### What the exercise asks
Extract, without alteration, each line from the start of the listing to the line bearing "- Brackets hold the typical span".

### Source data
-=-=-=-=-
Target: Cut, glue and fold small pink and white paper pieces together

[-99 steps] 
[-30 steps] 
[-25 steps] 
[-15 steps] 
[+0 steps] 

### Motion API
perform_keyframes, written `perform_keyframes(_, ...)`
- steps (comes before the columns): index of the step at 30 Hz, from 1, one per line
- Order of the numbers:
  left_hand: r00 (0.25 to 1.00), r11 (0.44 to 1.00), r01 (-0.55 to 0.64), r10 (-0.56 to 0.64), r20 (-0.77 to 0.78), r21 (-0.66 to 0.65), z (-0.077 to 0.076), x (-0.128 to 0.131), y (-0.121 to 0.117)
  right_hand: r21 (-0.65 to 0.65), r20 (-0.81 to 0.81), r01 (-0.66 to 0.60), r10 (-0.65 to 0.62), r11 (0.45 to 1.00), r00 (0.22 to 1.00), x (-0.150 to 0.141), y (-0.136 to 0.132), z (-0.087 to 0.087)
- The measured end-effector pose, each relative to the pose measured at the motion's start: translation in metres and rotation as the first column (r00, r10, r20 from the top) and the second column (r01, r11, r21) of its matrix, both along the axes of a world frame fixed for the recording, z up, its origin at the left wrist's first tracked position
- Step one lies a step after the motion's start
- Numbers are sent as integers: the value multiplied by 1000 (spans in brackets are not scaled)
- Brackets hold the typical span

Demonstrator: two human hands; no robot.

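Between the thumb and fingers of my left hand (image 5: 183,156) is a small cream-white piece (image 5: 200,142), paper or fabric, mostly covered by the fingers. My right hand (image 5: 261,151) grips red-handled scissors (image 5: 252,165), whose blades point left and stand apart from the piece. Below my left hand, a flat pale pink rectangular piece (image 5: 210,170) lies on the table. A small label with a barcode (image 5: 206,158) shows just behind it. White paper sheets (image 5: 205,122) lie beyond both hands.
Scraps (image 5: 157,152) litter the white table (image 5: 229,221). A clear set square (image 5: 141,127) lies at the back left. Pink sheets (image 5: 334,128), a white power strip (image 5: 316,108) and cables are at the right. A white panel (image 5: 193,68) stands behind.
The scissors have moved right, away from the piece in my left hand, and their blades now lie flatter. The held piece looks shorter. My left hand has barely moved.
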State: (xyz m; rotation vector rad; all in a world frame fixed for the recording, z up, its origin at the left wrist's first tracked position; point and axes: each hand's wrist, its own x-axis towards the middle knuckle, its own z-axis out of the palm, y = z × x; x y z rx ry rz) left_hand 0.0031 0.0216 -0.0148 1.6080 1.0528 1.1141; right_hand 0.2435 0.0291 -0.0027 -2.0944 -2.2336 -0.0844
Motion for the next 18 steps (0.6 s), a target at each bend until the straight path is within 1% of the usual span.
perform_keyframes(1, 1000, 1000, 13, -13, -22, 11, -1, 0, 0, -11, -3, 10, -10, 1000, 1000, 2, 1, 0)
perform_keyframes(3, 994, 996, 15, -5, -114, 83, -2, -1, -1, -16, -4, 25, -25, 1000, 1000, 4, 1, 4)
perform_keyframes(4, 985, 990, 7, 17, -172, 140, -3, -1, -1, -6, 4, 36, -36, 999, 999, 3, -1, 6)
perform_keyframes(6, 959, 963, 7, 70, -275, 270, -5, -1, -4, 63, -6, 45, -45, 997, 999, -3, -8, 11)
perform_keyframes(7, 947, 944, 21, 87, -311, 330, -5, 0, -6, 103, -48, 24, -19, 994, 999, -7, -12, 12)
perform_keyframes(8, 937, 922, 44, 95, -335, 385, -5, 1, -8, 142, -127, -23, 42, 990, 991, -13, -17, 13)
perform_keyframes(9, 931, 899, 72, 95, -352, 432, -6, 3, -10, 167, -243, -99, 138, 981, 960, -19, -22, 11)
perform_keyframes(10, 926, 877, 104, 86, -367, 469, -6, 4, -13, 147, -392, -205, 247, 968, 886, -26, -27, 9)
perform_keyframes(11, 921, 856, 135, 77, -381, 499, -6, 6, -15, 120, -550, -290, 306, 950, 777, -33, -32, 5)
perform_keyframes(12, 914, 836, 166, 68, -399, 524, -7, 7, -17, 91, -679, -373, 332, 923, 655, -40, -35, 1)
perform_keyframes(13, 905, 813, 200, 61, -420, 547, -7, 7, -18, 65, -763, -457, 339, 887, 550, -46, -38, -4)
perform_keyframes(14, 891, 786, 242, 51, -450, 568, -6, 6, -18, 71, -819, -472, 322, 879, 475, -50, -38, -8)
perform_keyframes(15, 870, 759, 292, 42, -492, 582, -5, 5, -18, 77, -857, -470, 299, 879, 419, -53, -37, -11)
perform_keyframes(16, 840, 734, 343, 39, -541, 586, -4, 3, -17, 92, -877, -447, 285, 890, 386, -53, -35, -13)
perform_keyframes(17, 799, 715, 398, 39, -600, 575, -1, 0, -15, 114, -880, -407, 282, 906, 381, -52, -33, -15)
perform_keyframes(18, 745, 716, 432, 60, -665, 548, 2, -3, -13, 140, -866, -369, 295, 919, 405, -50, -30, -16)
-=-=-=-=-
### Answer for this exercise
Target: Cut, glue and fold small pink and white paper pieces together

[-99 steps] 
[-30 steps] 
[-25 steps] 
[-15 steps] 
[+0 steps] 

### Motion API
perform_keyframes, written `perform_keyframes(_, ...)`
- steps (comes before the columns): index of the step at 30 Hz, from 1, one per line
- Order of the numbers:
  left_hand: r00 (0.25 to 1.00), r11 (0.44 to 1.00), r01 (-0.55 to 0.64), r10 (-0.56 to 0.64), r20 (-0.77 to 0.78), r21 (-0.66 to 0.65), z (-0.077 to 0.076), x (-0.128 to 0.131), y (-0.121 to 0.117)
  right_hand: r21 (-0.65 to 0.65), r20 (-0.81 to 0.81), r01 (-0.66 to 0.60), r10 (-0.65 to 0.62), r11 (0.45 to 1.00), r00 (0.22 to 1.00), x (-0.150 to 0.141), y (-0.136 to 0.132), z (-0.087 to 0.087)
- The measured end-effector pose, each relative to the pose measured at the motion's start: translation in metres and rotation as the first column (r00, r10, r20 from the top) and the second column (r01, r11, r21) of its matrix, both along the axes of a world frame fixed for the recording, z up, its origin at the left wrist's first tracked position
- Step one lies a step after the motion's start
- Numbers are sent as integers: the value multiplied by 1000 (spans in brackets are not scaled)
- Brackets hold the typical span

Nothing remains to be written for this exercise.